In February, the mayor of London, Ken Livingstone, introduced congestion zone fees for highly trafficked areas. The fee system has been so successful at reducing traffic and encouraging pedestrian travel, Livingstone has already announced plans to tighten congestion zone rules to further reduce traffic on London’s streets.
Beginning in October of 2008, the daily congestion zone fee for the most polluting vehicles will increase from the current charge of £8 to £25 (US$49), an incentive to keep more drivers of high greenhouse-gas emitting vehicles off the roads.

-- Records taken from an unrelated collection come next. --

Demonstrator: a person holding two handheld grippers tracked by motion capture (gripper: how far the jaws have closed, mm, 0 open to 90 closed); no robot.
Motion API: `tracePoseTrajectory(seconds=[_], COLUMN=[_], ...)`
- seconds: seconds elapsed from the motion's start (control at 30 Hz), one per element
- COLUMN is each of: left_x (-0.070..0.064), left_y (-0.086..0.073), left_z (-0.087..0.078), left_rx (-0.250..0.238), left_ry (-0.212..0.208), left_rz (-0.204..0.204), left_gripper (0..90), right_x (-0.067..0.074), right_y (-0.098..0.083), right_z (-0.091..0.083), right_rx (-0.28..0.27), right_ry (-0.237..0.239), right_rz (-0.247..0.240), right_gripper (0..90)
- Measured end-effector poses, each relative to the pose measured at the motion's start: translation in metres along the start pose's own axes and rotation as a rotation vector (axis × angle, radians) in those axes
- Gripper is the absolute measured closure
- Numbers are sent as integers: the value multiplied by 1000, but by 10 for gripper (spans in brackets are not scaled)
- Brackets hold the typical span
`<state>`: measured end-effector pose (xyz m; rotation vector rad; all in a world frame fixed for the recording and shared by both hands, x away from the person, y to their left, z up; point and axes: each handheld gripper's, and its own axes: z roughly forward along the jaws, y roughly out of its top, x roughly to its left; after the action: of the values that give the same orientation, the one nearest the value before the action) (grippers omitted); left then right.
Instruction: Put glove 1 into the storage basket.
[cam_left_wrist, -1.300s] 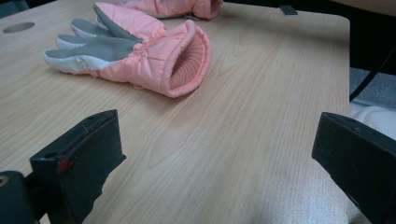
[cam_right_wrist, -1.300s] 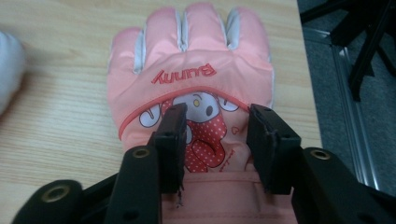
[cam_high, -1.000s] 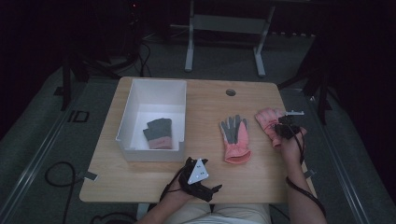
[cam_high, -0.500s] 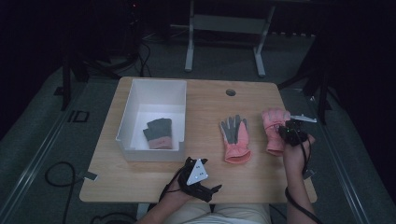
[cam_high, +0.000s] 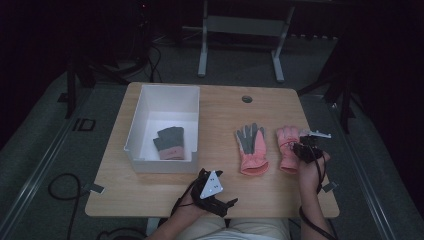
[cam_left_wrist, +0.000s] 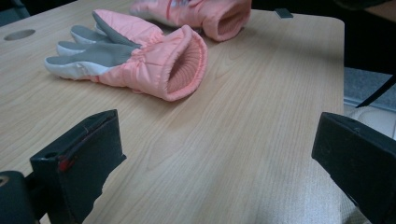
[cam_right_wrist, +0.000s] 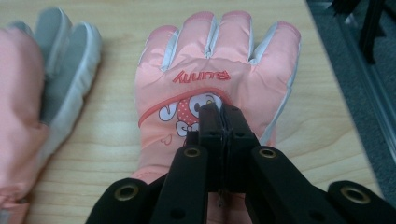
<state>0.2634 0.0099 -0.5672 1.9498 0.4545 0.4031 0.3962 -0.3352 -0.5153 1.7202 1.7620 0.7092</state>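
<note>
High view: the right gripper (cam_high: 306, 150) is sitting over the back of the right-hand pink glove (cam_high: 287, 154) near the table's (cam_high: 150, 192) right edge, while the left gripper (cam_high: 214, 192) is resting at the near edge. A second pink glove (cam_high: 251, 147) is lying palm-up just beside the first, and a dark glove (cam_high: 169, 142) is lying in the white bin (cam_high: 150, 107).

Left gripper view: the jaws are standing wide apart — nothing between them, bare wood below.

Right gripper view: the jaws are pressing together, pinching the printed fabric of the pink glove (cam_right_wrist: 215, 88) — a tight grip.
</note>
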Motion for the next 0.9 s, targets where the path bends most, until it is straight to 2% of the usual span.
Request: tracePoseTrajectory(seconds=[0.1,0.37,0.47,0.57,0.6,0.67,0.8,0.9], left_x=[0,-1,-1,0,0,-1,-2,-1], left_y=[0,-1,-1,-2,-2,-1,-1,-1], left_z=[0,-1,-1,-1,-1,-1,-1,-1], left_rx=[7,-3,-1,-6,-7,-14,-24,-26], left_ry=[-3,-10,-13,-22,-30,-38,-34,-25], left_rz=[4,7,7,4,7,9,17,16], left_gripper=[14,14,14,14,14,14,14,15], right_x=[-1,-2,-4,-13,-16,-19,-25,-27], right_y=[-4,-5,-2,5,7,12,21,24], right_z=[8,12,6,-2,-5,-10,-17,-18], right_rx=[10,16,14,5,-4,-3,-11,-5], right_ry=[3,19,30,63,73,59,100,130], right_rz=[-1,-10,-65,-110,-140,-205,-304,-335], right_gripper=[884,845,794,734,720,700,647,642])
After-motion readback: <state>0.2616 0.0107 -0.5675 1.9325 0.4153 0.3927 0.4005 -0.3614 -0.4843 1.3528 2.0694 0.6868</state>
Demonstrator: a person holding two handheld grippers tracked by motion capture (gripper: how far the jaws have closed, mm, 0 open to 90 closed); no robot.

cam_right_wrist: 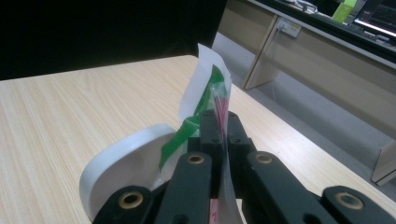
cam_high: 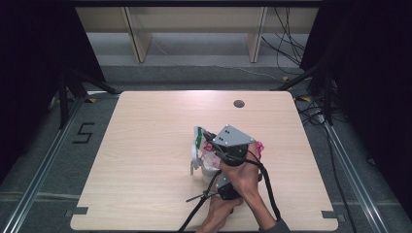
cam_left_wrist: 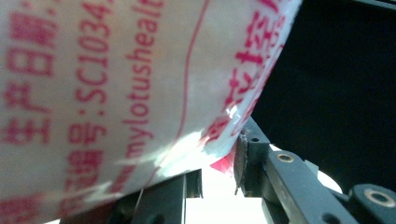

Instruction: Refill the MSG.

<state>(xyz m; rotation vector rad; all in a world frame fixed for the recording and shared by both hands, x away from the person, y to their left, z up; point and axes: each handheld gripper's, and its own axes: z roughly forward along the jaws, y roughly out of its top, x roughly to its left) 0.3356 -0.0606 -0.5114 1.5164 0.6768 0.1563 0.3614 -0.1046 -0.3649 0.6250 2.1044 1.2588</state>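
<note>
A clear plastic bag with green and red print sits right of the table's middle, its top held up. My right gripper, under its grey plate, is shut on the bag's thin upper edge; the film runs down between the jaws of the right gripper. A white curved strip of the bag bends to the left below it. My left gripper is nearer the front edge, under the right hand. In the left gripper view the red-printed bag drapes over the left gripper, its corner pinched at the tips.
The wooden table has a round cable hole near its far edge. Beyond it stand shelf legs. Cables lie on the floor at the right, and a "5" mark is on the floor at the left.
</note>
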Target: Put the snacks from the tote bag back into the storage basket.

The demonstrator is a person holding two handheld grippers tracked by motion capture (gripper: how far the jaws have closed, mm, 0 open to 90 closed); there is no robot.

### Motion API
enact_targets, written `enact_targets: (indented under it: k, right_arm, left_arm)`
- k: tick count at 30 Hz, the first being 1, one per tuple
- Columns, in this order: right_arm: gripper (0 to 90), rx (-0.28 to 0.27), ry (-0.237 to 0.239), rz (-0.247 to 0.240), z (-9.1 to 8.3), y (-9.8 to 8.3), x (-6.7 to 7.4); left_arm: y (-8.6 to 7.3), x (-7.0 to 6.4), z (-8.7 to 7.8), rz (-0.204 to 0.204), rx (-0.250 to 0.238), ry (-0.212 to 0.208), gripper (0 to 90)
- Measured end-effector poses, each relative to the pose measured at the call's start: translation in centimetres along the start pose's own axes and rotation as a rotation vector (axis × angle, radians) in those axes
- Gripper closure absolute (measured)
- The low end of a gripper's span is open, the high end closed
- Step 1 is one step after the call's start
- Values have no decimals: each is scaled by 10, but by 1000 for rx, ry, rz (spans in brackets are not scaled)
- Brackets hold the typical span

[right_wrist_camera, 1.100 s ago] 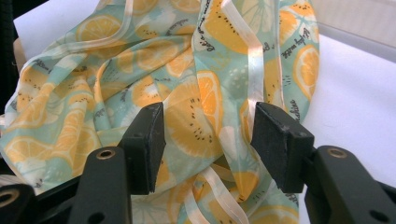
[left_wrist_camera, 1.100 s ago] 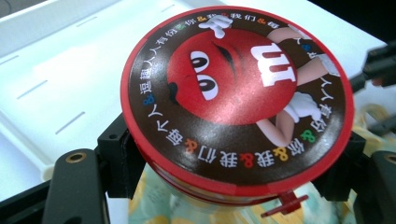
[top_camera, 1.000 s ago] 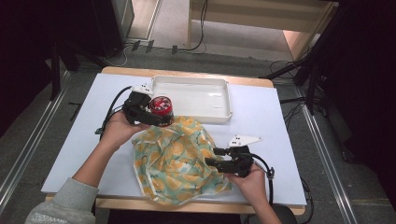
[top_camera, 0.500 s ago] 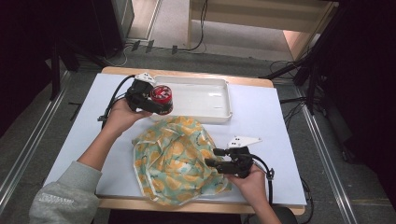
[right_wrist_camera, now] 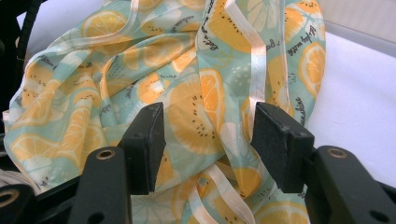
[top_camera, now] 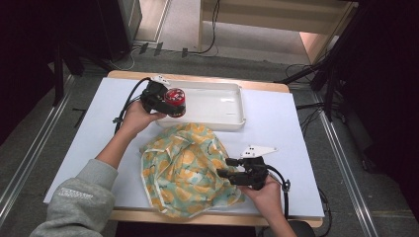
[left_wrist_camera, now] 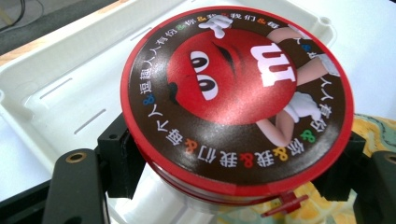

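At the left of the high view, the left tongs (top_camera: 170, 102) hold a round candy tub (top_camera: 174, 97) with a red lid, clamped across its body just under the lid. In the left gripper view the two black jaws press on opposite sides of the tub (left_wrist_camera: 233, 93), standing wide because the tub is wide. The tub hangs lid-up over the near left corner of the white tray (top_camera: 232, 98), and the tray's bare floor (left_wrist_camera: 70, 70) lies directly beyond and below it. That is the relation the next move likely turns on: the tub probably only needs to come down and a little forward to rest inside the tray, and the left hand is much the nearer of the two.

Further right, a crumpled lemon-print cloth bag (top_camera: 185, 168) lies on the white surface (top_camera: 281, 128), just in front of the tray. At its right edge the right tongs (top_camera: 225, 174) point leftward into the fabric. In the right gripper view the jaws stand apart with folds of the bag (right_wrist_camera: 196, 107) between them, the pads not pressing on it.
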State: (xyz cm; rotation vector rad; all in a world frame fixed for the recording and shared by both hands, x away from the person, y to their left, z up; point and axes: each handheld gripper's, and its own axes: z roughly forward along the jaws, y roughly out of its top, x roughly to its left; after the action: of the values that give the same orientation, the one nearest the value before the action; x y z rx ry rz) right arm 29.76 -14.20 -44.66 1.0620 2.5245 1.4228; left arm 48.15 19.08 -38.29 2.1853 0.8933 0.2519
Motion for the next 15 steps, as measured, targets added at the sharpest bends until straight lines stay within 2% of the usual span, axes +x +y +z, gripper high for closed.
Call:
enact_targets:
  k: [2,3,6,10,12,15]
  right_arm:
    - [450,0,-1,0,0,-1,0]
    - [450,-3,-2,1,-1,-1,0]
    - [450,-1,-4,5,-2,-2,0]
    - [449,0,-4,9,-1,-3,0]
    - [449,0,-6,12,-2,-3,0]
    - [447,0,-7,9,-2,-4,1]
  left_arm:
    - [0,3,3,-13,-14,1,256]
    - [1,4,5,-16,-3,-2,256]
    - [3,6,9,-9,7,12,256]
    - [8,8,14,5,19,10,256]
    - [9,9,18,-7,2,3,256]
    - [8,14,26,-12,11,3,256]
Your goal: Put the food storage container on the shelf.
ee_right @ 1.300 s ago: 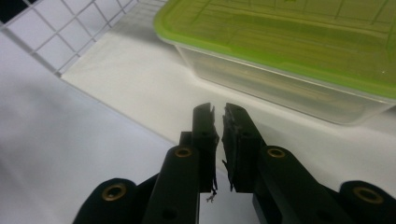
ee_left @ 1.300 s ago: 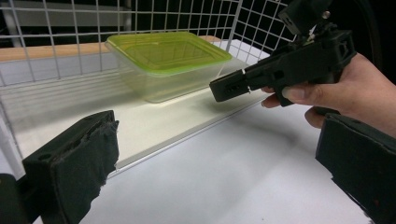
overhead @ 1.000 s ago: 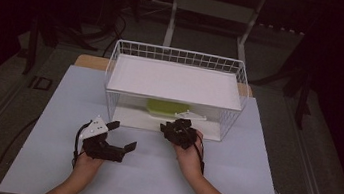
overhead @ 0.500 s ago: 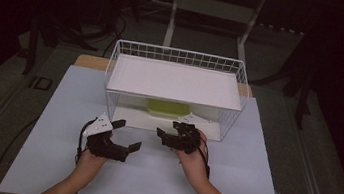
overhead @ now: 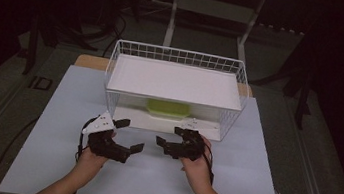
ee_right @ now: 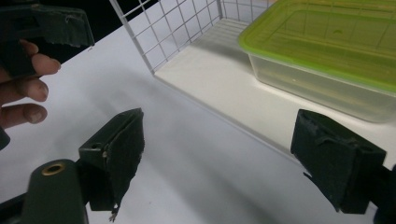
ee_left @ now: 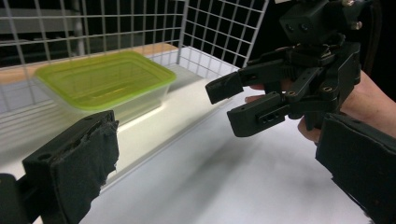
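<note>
Right gripper point(overhead: 166, 144): jaws just opened wide, empty, backed off rack point(overhead: 229, 122) front | Left gripper point(overhead: 127, 134): jaws open, empty, before rack | Box point(overhead: 168, 108): green-lidded, inside rack on lower shelf, untouched | Judgement: box released; placement appears complete.

This looks like a lab or recording studio rather than a home. Beyond the right gripper point(overhead: 169, 144) a white sheet covers the table point(overhead: 272, 160), with bare wood at its far corners. Around it the room is dark, with a grey floor. Farther off behind the wire basket point(overhead: 180, 57) stand black stand legs point(overhead: 34, 33), trailing cables point(overhead: 116, 24) and a pale metal frame point(overhead: 211, 11).
</note>
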Demonstrator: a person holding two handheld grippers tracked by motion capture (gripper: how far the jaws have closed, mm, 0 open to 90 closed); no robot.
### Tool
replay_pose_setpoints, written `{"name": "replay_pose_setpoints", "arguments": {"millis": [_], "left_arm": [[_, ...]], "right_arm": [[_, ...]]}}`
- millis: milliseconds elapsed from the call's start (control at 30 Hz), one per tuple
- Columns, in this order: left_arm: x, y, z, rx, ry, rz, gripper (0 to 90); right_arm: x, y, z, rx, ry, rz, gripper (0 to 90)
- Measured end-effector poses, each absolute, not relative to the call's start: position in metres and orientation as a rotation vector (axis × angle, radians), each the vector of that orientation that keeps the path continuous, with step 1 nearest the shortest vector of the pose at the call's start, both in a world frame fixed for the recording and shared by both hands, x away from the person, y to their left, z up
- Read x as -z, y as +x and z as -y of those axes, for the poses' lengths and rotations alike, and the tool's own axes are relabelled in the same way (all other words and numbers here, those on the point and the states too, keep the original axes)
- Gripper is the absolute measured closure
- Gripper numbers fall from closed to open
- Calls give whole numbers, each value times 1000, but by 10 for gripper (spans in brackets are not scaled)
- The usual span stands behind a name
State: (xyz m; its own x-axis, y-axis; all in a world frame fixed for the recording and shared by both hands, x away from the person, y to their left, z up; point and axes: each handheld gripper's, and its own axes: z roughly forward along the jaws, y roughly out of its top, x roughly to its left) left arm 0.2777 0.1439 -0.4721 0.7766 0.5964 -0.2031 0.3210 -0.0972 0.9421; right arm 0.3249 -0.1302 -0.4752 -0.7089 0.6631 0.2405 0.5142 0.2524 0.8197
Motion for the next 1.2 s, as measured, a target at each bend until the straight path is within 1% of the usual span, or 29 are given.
{"name": "replay_pose_setpoints", "arguments": {"millis": [300, 600, 667, 833, 1100, 1200], "left_arm": [[465, 264, -145, -220, 1720, -695, 0], [461, 251, -153, -226, 1713, -688, 0], [460, 246, -157, -224, 1706, -687, 0], [461, 241, -161, -223, 1709, -689, 0], [463, 230, -170, -227, 1714, -687, 0], [467, 227, -173, -238, 1723, -692, 0]], "right_arm": [[467, 309, 143, -1476, 1071, -2361, 176], [456, 292, 159, -1536, 1054, -2349, 177], [452, 285, 168, -1549, 1031, -2317, 190], [447, 276, 181, -1537, 1000, -2294, 190], [450, 268, 205, -1523, 1012, -2273, 188], [452, 264, 211, -1502, 972, -2286, 175]]}}
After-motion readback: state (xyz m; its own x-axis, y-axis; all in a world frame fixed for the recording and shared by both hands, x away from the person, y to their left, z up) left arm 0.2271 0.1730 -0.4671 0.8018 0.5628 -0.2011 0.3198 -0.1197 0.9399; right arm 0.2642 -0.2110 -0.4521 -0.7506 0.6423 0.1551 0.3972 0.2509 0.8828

The Green Car Congress reports:
To be implemented starting 27 October, 2008, the changes are intended to encourage drivers within the charging zone to travel in vehicles that produce lower levels of carbon dioxide and to discourage the use of vehicles with high CO2 emissions.
In a press release, the mayor said, “The CO2 charge will encourage people to switch to cleaner vehicles or public transport and ensure that those who choose to carry on driving the most polluting vehicles help pay for the environmental damage they cause. This is the ‘polluter pays’ principle.”
The Mayor is hopeful that his incentive will reduce emissions and reliance on cars not only London, but cities world-wide:
I believe that this ground-breaking initiative will have an impact throughout the world with other cities following suit as they step up their efforts to halt the slide towards catastrophic climate change. I think this scheme will also start a cultural revolution whereby drivers in every city in Britain start to think about the impact on the environment of their choice of car and how they plan their journeys. We will be closely monitoring this scheme to ensure that goal of reducing traffic congestion in central London remains a central priority.
An estimated 80% of vehicles won’t be affected by the increased congestion fee. Only those vehicles with the highest emissions will be assessed the £25 daily charge. Those that meet higher emissions standards, however, will continue to pay the £8 fee.
Given the plan’s immediate success, it’s clear that pound-pinching Londoners would rather walk, bike, or take transit than pay extra to take the car. Why not subject all vehicles to the £25 charge, while providing adequate transit to all commuters, and see who dares to drive? If more cities made transit (which is already cheap) more convenient (as in NYC), it would only make sense to leave the car at home.